▶ _RECORDED INFORMATION_
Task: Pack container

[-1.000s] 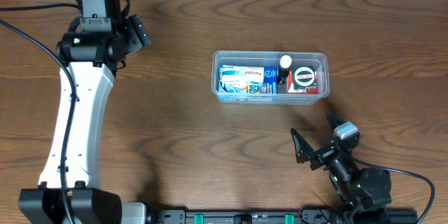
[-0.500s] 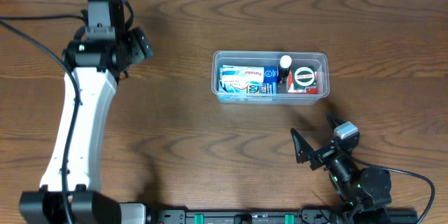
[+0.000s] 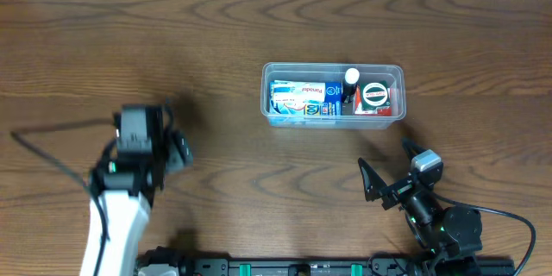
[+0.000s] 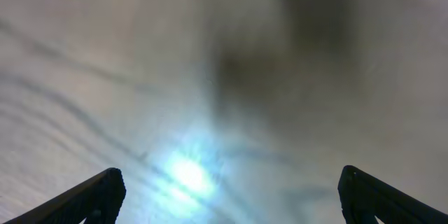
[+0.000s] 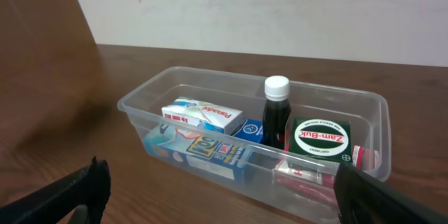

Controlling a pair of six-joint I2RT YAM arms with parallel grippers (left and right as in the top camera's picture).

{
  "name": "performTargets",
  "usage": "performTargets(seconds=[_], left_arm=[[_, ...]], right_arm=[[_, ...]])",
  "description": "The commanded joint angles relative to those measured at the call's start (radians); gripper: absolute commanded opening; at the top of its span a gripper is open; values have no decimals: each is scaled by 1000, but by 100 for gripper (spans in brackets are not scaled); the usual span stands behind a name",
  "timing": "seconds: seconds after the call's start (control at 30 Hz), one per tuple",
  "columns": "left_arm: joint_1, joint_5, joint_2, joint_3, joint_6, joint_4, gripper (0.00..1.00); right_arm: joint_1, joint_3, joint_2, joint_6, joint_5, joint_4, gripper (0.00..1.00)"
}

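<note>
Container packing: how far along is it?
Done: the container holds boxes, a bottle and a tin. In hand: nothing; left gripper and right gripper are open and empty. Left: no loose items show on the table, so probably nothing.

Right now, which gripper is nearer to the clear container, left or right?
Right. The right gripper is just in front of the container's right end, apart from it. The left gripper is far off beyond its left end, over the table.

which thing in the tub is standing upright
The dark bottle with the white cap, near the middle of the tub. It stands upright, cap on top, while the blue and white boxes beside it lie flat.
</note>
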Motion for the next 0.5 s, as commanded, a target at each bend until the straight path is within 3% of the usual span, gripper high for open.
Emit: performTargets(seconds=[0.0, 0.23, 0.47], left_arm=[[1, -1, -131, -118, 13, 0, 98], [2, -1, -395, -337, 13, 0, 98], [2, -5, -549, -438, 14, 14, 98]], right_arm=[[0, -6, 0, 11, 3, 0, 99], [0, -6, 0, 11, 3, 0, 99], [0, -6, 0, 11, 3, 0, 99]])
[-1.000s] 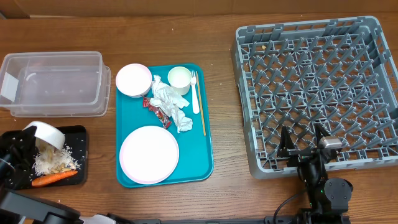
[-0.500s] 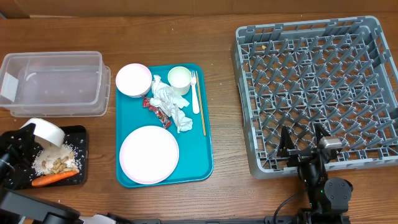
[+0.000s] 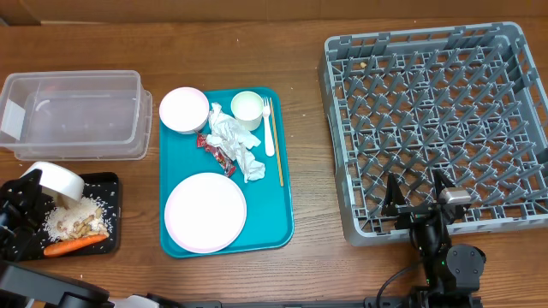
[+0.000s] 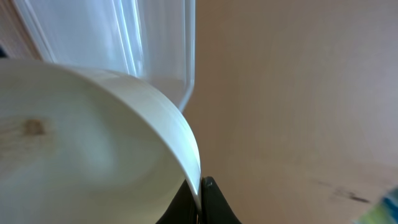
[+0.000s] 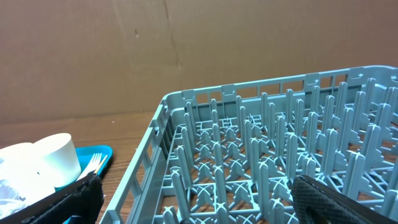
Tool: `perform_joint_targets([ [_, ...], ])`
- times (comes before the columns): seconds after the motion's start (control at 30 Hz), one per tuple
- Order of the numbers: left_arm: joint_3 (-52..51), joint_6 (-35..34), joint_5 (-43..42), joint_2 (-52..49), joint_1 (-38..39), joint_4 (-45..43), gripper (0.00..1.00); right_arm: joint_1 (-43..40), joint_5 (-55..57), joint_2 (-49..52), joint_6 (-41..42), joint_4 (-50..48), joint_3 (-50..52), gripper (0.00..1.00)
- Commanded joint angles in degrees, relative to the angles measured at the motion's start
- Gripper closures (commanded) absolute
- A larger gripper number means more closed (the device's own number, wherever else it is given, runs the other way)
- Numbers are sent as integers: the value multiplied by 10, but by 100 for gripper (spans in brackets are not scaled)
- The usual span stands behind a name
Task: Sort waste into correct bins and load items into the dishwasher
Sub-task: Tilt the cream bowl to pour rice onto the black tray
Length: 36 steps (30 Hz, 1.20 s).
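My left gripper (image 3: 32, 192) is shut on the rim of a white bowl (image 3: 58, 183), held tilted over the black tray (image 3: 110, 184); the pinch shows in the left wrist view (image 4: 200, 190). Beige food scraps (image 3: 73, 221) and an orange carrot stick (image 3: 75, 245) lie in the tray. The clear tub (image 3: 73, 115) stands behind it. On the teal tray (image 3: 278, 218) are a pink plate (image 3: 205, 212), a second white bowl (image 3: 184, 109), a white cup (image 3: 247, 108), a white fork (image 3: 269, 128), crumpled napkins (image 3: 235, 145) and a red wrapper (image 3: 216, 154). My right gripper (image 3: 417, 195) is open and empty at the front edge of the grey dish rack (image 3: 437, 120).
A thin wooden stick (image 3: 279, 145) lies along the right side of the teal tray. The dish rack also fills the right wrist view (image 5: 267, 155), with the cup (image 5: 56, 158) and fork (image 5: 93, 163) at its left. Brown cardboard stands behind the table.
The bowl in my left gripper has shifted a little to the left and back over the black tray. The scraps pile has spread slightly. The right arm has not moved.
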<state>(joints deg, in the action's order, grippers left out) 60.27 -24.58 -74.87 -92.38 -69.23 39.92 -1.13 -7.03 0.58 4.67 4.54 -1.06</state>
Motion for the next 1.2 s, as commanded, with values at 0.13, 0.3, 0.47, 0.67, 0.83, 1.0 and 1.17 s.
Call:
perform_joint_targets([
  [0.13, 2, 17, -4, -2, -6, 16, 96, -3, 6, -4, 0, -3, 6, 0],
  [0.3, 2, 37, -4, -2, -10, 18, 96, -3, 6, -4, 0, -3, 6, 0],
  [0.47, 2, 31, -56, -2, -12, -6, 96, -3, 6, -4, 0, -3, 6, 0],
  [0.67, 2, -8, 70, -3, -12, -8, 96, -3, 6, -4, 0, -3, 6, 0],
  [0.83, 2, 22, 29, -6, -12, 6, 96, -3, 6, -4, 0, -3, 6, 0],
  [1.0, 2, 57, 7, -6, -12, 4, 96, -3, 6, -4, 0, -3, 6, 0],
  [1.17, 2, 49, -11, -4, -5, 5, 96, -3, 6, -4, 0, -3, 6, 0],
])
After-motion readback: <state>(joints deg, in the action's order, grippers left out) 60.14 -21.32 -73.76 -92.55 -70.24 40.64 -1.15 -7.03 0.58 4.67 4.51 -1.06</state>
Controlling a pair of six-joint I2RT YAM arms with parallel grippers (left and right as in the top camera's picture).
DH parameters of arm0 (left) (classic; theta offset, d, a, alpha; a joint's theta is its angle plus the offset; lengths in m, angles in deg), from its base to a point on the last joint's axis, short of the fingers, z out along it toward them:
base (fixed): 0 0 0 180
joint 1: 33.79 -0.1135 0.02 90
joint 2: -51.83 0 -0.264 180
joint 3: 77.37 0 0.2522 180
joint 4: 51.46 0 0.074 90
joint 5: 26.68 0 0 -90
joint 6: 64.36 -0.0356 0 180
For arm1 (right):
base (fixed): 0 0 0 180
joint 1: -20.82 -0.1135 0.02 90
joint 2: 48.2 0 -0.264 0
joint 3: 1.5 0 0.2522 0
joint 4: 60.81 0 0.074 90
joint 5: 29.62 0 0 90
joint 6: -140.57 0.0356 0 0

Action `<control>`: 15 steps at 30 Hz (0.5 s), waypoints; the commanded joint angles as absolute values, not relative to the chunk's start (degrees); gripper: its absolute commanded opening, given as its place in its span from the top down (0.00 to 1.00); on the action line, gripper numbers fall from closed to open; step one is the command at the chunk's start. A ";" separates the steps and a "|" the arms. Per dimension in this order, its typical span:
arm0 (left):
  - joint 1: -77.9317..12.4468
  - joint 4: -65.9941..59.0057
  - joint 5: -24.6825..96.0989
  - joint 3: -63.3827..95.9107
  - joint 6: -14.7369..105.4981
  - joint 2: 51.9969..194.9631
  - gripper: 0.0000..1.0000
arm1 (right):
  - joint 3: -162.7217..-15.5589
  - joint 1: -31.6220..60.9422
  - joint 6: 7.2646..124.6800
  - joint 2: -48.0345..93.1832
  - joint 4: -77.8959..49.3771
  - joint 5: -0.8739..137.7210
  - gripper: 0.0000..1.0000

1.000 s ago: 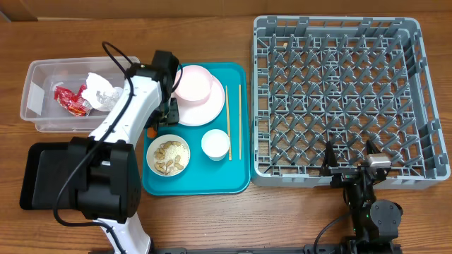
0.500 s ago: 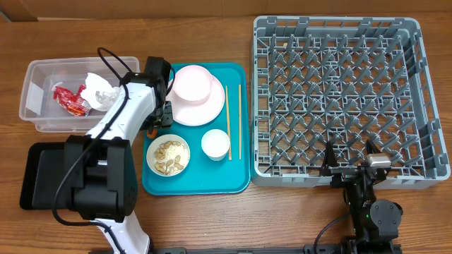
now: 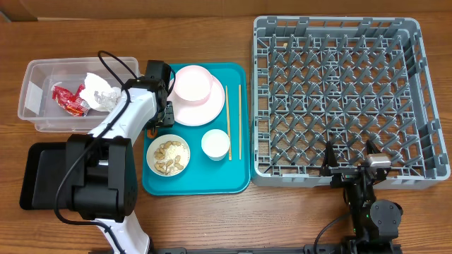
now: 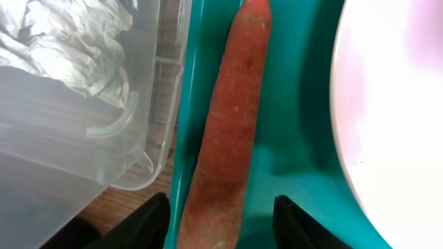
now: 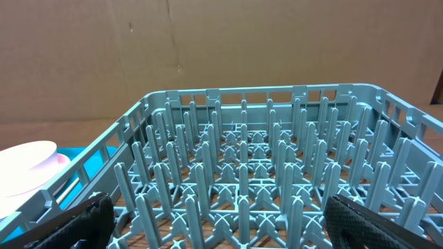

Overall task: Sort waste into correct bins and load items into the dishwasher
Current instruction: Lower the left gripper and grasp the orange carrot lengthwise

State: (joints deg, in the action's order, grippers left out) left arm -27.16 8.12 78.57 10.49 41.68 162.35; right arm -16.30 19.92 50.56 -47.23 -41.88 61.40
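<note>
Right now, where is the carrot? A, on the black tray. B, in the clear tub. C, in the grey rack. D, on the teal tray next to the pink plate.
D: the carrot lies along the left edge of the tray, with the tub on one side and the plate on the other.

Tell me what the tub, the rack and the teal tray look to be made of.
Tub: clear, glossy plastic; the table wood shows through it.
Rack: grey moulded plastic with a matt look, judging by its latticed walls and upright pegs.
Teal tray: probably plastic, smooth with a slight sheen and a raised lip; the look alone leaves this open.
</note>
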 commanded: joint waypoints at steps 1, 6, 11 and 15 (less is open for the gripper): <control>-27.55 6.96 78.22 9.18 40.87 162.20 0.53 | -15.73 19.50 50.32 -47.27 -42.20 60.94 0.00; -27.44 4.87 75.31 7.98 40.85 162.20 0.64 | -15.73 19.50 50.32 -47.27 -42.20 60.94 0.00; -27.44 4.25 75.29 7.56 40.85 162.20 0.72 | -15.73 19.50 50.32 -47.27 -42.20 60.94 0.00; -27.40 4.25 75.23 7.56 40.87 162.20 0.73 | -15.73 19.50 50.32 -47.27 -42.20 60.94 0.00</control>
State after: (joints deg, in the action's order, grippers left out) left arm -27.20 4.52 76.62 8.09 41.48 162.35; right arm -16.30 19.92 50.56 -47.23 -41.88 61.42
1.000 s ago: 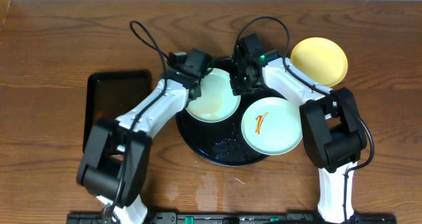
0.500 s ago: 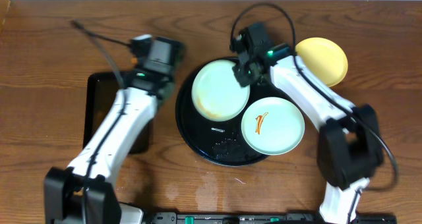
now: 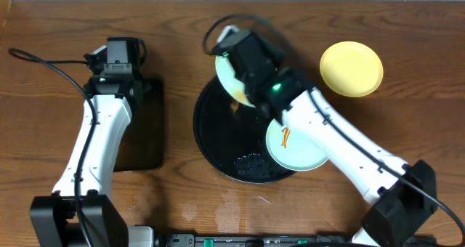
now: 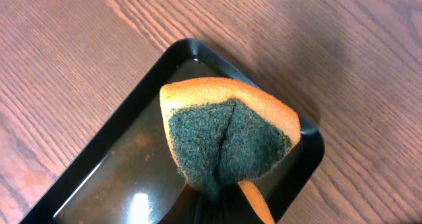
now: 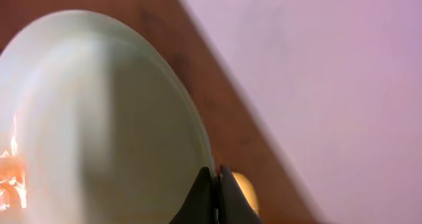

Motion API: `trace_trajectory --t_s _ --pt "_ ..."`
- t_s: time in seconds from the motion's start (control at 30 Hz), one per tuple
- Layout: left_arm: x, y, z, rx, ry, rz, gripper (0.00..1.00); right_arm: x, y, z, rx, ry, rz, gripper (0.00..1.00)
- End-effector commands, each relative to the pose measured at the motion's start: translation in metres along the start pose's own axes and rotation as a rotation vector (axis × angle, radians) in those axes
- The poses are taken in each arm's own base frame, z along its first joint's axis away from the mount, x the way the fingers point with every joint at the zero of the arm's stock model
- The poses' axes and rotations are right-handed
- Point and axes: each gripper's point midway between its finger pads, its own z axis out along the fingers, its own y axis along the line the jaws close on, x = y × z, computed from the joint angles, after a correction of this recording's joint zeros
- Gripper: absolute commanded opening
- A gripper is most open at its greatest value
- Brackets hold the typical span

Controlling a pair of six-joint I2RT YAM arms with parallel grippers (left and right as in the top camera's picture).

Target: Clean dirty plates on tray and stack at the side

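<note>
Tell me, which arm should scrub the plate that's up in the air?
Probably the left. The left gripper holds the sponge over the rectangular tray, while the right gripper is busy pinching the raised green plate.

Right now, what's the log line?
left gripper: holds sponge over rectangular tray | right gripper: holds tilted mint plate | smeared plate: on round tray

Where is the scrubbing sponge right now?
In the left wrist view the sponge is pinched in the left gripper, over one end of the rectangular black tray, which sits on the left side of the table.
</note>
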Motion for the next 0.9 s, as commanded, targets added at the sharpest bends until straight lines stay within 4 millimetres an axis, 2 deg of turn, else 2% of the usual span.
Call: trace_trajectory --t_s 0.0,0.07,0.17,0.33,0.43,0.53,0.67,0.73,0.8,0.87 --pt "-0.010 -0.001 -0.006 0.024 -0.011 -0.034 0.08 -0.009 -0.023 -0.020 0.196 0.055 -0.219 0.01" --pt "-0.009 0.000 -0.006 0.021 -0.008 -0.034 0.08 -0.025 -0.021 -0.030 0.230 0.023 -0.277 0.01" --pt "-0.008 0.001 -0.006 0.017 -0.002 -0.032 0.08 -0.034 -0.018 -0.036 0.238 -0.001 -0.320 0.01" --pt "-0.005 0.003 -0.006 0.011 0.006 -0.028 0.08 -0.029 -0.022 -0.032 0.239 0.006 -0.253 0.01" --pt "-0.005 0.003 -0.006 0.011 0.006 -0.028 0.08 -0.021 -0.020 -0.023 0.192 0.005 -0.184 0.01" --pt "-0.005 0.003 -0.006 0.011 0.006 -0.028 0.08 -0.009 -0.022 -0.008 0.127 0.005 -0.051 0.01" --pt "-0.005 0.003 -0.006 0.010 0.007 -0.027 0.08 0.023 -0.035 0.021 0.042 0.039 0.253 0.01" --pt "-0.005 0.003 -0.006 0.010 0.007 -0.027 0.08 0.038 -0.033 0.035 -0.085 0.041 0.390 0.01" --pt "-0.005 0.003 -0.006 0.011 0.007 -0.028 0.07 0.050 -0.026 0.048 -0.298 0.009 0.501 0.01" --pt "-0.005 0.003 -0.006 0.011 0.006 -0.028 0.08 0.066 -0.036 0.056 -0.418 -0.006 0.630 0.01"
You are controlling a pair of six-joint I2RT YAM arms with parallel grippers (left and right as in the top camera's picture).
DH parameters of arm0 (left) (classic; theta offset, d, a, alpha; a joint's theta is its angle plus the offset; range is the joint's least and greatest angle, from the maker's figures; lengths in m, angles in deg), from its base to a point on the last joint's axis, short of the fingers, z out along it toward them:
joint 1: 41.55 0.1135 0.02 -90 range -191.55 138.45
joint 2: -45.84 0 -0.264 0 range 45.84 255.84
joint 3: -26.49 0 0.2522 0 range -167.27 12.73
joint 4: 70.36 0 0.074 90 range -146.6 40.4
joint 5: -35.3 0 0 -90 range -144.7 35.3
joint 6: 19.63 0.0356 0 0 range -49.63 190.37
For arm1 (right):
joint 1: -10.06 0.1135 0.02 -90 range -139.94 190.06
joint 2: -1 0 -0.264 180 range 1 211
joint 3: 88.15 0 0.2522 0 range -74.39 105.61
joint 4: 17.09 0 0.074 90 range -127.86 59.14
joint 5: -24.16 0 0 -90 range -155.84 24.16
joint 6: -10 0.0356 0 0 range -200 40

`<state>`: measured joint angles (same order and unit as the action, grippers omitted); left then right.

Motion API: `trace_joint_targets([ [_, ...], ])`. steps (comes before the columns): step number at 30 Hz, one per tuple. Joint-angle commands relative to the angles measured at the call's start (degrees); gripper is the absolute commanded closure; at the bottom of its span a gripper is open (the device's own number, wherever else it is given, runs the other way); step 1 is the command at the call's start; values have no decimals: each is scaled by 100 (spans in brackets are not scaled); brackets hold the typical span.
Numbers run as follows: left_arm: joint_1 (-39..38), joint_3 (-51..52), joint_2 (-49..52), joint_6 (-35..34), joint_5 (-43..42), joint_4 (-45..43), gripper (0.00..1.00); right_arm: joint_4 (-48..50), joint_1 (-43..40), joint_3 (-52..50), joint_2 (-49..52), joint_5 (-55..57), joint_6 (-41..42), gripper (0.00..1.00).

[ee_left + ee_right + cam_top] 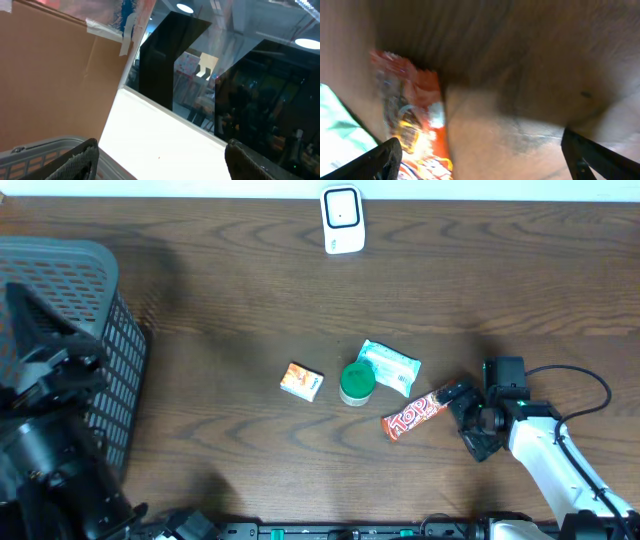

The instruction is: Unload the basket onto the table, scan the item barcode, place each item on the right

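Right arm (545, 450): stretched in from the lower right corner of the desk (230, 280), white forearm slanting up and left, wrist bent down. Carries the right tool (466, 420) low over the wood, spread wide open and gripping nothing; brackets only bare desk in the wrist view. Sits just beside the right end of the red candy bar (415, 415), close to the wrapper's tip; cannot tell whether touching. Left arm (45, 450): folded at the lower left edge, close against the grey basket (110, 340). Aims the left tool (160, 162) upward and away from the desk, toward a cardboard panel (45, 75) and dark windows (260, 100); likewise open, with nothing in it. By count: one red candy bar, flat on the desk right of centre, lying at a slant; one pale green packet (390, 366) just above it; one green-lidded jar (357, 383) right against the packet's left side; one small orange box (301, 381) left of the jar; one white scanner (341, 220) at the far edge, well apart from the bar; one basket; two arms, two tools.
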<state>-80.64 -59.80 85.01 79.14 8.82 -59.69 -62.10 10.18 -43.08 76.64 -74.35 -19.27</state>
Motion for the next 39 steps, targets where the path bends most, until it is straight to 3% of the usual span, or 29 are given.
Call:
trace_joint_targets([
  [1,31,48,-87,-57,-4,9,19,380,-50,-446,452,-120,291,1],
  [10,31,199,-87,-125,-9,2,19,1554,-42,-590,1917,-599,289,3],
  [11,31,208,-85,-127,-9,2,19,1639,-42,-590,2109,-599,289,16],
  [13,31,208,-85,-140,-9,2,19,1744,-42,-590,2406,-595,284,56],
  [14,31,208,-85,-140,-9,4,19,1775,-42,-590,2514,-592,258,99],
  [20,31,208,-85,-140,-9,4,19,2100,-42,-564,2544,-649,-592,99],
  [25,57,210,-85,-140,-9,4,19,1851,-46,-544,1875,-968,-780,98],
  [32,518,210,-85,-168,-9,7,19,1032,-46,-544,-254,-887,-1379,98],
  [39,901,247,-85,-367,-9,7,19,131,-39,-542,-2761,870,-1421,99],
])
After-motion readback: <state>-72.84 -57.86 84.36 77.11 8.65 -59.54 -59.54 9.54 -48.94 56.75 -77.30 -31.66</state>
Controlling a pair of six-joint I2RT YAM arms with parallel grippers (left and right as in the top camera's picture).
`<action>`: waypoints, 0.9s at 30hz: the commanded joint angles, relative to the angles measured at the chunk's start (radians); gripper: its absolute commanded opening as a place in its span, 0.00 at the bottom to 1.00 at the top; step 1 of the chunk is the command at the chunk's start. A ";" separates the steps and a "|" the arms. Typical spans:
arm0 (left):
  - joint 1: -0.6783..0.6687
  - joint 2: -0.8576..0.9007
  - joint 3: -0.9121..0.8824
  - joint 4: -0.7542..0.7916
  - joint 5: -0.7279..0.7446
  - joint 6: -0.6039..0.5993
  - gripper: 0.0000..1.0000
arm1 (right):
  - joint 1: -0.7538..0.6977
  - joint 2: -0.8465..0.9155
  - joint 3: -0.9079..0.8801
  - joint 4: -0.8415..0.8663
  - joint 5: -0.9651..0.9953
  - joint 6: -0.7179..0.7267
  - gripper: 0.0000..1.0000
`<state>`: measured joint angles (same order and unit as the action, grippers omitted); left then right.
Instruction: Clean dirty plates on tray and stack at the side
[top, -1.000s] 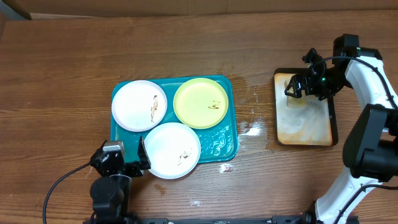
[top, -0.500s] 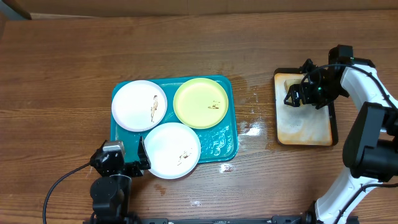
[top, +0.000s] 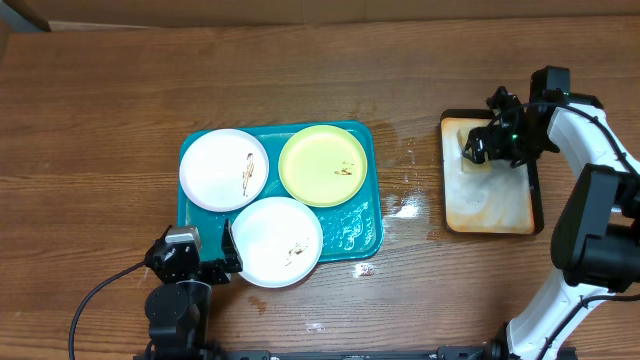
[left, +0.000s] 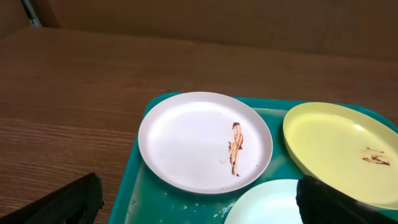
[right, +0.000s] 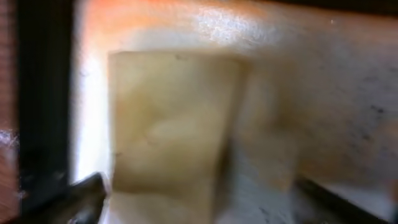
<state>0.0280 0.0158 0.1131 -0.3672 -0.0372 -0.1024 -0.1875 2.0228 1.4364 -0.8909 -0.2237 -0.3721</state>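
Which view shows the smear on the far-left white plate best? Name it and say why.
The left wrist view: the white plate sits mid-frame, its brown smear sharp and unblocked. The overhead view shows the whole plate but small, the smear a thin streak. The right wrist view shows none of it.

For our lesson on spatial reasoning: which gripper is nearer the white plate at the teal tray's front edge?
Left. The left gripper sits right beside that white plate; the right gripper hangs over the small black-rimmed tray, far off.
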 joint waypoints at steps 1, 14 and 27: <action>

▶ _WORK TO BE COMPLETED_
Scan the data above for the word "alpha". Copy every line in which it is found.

▶ _EXERCISE RESULT_
DH parameters of arm0 (left) (classic; theta offset, d, a, alpha; a joint's theta is its angle plus the offset; lengths in m, angles in deg), from its base to a point on the last joint's axis, short of the fingers, z out along it toward them:
DH parameters of arm0 (left) (classic; theta offset, d, a, alpha; a joint's theta is its angle plus the offset; range is the joint's least and greatest angle, from the maker's figures; lengths in m, angles in deg), from its base to a point on the last joint's axis, short of the fingers, z out along it toward them:

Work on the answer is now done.